I'll repeat it again.  The problem is not that people don't have money to pay off their debt.  The problem is that they have too much money.

----------


## WRellim

> well, obviously you didn't get what I was saying because the smart wage earner doesn't take out more deb than he can cover and does not need an increase in wage to pay off that 30 year fixed.
> 
> rofl, please reference where I said things were good in Zimbabwe.  I suggest you talk to someone who's lived through hyperinflation.  I've got 2 friends who have.  One paid off his debt with pocket change.  Debt becomes worthless.  You haven't given a sound argument as to why someone who has a 30 year fixed is going to be in trouble when hyperinflation hits.  They are only at risk of being in trouble if they are in trouble before it hits.  When it hits, even if you are out of a job, you could sell a few silver coins to pay off your debt.  In fact, you could probably go around and pick the money up off the ground to pay it off.
> 
> I'll repeat it again.  The problem is not that people don't have money to pay off their debt.  The problem is that they have too much money.


No, they do NOT have "too much money" -- ever-increasing denominations are meaningless when the cost of the necessities increases FASTER than the wages of those needing them to live.

Once inflation begins to "dig into" an economy, prices of everything begin to rise steadily (every day, bit by bit) -- wages will rise in a delayed fashion, in spurts, only FOLLOWING price increases -- when companies HAVE increased revenues (from increased prices) and even then only when their employees are on the verge of "revolt" and the employers absolutely MUST pay their employees more (or risk having them starve/steal/quit to work somewhere else, anywhere that is willing to pay them in CURRENT nominal money terms.)  

And many, indeed, nearly all companies will try to get by with as FEW employees as possible.

If an economy slips into "hyperinflation" then the environment changes drastically, everything is done NOW and in CASH-ONLY terms: money gets passed around and spent quickly -- _solely in order to attempt to turn it into something, anything, that will RETAIN its value --_ people begin buying whatever they can, in bulk and even "hoarding" if necessary, because otherwise if they hold onto cash, it's actual value in terms of exchange goes "poof" like Cinderella's dress and carriage; and anything that is not quickly converted... well, "after midnight" it becomes not worth a rotten pumpkin.

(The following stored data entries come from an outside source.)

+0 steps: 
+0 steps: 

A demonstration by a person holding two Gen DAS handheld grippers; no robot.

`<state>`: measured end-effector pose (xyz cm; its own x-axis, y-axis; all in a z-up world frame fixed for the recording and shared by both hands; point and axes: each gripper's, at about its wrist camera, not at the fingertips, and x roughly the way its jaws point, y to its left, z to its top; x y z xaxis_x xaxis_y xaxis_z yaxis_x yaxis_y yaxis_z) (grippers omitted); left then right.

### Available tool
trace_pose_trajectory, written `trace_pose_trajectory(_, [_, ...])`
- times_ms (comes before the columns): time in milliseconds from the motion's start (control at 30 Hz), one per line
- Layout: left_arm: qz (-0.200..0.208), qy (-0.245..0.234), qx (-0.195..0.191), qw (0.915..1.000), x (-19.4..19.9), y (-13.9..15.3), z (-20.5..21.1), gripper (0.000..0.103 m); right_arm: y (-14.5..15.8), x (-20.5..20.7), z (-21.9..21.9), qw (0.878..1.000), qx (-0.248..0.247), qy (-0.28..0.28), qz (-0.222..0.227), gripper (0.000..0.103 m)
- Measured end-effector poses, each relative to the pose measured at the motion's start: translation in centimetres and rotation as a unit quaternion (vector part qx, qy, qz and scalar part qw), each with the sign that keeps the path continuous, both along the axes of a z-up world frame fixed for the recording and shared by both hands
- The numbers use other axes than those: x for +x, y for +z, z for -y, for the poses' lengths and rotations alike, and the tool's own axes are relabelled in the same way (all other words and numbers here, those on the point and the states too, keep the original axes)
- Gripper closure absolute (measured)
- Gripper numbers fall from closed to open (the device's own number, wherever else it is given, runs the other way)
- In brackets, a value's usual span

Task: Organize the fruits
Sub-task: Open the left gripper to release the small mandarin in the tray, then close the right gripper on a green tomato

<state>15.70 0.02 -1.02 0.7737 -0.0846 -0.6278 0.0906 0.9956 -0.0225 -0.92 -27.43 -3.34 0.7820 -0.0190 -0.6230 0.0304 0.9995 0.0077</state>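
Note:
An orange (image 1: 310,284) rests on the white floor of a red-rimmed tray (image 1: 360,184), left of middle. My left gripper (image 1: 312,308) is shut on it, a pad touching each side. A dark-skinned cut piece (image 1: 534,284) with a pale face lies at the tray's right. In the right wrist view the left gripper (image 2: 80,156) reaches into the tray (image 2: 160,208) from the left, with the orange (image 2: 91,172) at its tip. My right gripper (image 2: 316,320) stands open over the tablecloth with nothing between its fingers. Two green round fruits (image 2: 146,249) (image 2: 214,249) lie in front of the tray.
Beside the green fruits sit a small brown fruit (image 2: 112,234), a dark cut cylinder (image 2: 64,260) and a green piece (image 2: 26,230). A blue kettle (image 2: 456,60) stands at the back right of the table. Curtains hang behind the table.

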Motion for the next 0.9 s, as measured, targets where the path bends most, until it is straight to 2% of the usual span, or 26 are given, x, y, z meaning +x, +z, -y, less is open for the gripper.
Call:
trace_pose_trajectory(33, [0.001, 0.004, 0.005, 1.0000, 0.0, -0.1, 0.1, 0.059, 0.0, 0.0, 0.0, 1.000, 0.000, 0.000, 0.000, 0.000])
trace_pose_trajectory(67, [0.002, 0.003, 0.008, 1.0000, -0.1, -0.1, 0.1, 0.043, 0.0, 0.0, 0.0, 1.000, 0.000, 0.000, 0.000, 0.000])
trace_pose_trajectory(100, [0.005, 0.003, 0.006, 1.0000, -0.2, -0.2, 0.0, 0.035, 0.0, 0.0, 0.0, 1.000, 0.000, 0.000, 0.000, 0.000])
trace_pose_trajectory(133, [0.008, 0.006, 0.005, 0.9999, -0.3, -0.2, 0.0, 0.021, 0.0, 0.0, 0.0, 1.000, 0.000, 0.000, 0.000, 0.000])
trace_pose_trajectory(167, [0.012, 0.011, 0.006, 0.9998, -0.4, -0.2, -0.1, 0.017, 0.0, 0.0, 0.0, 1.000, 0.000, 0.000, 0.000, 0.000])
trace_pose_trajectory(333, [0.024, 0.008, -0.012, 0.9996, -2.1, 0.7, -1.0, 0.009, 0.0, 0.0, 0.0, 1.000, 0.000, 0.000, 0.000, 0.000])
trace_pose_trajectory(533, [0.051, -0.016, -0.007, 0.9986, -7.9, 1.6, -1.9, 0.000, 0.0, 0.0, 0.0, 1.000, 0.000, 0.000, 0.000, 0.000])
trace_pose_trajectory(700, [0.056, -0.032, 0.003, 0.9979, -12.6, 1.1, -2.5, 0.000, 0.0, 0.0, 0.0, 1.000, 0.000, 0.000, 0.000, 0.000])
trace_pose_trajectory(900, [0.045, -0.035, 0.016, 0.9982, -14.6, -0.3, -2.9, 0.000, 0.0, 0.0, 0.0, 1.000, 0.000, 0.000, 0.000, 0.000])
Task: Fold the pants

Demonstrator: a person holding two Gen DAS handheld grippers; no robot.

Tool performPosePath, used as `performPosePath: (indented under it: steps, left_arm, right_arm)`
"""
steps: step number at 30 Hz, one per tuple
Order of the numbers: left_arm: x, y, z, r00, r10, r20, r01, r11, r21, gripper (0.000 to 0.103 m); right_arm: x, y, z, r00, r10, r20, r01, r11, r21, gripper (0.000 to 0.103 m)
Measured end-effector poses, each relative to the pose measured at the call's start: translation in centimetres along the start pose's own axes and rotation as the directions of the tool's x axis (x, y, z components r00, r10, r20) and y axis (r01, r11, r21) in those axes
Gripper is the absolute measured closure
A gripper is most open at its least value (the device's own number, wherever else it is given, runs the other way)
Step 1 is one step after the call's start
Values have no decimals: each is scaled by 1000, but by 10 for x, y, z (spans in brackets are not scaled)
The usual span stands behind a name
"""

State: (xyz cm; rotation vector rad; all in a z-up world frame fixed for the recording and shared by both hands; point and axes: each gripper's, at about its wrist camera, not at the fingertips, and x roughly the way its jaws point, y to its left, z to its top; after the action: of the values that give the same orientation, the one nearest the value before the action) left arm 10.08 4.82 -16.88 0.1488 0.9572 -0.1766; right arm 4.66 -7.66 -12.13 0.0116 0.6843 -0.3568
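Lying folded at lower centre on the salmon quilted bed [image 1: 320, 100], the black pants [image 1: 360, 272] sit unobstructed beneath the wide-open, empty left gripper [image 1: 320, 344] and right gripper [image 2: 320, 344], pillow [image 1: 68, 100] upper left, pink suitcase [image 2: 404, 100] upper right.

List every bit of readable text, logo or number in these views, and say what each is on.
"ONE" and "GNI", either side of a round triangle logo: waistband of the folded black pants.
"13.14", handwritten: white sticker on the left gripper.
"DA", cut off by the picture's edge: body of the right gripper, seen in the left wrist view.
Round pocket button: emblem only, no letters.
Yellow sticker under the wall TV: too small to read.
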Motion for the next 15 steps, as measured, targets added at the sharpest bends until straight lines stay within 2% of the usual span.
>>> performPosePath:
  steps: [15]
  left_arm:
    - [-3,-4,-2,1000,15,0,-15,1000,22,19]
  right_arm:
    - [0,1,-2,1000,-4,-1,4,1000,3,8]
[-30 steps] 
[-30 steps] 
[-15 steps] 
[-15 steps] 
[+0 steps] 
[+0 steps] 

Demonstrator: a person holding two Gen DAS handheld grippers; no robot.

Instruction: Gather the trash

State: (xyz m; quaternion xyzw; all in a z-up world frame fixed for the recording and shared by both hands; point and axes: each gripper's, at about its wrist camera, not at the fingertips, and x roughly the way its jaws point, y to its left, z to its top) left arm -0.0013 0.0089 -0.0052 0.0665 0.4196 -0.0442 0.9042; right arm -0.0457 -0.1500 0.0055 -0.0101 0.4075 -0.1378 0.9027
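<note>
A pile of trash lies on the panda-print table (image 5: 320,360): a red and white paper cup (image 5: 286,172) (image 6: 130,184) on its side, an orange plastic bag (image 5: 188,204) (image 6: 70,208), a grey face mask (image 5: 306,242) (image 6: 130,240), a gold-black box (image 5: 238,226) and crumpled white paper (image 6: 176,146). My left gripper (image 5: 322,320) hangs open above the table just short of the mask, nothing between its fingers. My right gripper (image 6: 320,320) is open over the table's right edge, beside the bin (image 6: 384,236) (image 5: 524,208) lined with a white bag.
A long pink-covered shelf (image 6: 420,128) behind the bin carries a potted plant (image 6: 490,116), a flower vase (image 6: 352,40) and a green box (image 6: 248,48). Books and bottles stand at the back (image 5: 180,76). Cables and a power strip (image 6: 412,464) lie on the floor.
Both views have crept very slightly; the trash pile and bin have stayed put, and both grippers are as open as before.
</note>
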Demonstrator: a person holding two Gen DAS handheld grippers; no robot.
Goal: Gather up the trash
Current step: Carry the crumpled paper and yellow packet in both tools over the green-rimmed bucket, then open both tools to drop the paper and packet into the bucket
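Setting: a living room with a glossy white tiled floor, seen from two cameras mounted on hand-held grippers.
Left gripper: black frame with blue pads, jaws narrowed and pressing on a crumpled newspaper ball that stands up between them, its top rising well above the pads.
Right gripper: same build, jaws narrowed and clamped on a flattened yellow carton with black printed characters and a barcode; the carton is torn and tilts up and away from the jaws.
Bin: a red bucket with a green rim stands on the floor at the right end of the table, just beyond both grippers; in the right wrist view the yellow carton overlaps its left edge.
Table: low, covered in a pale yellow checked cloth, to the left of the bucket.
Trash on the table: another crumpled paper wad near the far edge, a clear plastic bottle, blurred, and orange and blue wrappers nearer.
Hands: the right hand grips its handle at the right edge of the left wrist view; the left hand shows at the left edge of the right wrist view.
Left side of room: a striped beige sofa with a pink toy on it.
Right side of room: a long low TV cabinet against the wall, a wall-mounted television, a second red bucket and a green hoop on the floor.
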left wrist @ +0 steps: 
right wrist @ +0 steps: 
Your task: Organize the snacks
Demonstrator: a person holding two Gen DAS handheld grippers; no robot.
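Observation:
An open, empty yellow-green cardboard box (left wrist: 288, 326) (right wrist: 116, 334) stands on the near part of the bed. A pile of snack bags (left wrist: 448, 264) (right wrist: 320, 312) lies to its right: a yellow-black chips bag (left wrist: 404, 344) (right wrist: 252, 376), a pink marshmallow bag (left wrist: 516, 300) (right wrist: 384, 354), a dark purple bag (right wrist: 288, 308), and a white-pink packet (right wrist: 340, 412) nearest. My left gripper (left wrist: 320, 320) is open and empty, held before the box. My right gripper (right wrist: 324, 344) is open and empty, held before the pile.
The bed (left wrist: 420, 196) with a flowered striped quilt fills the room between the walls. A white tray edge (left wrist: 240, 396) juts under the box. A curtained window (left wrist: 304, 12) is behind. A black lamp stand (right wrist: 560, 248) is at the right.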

*Hyperinflation is NOT a pleasant experience for anyone in the general population* -- and that means YOU -- it is only slightly better than an environment of total chaos/looting (and if hyperinflation continues, there's a good chance that both of the latter will ensue).

----------


## theoakman

> No, they do NOT have "too much money" -- ever-increasing denominations are meaningless when the cost of the necessities increases FASTER than the wages of those needing them to live.
> 
> Once inflation begins to "dig into" an economy, prices of everything begin to rise steadily (every day, bit by bit) -- wages will rise in a delayed fashion, in spurts, only FOLLOWING price increases -- when companies HAVE increased revenues (from increased prices) and even then only when their employees are on the verge of "revolt" and the employers absolutely MUST pay their employees more (or risk having them starve/steal/quit to work somewhere else, anywhere that is willing to pay them in CURRENT nominal money terms.)  
> 
> And many, indeed, nearly all companies will try to get by with as FEW employees as possible.
> 
> If an economy slips into "hyperinflation" then the environment changes drastically, everything is done NOW and in CASH-ONLY terms: money gets passed around and spent quickly -- _solely in order to attempt to turn it into something, anything, that will RETAIN its value --_ people begin buying whatever they can, in bulk and even "hoarding" if necessary, because otherwise if they hold onto cash, it's actual value in terms of exchange goes "poof" like Cinderella's dress and carriage; and anything that is not quickly converted... well, "after midnight" it becomes not worth a rotten pumpkin.
> 
> *Hyperinflation is NOT a pleasant experience for anyone in the general population* -- and that means YOU -- it is only slightly better than an environment of total chaos/looting (and if hyperinflation continues, there's a good chance that both of the latter will ensue).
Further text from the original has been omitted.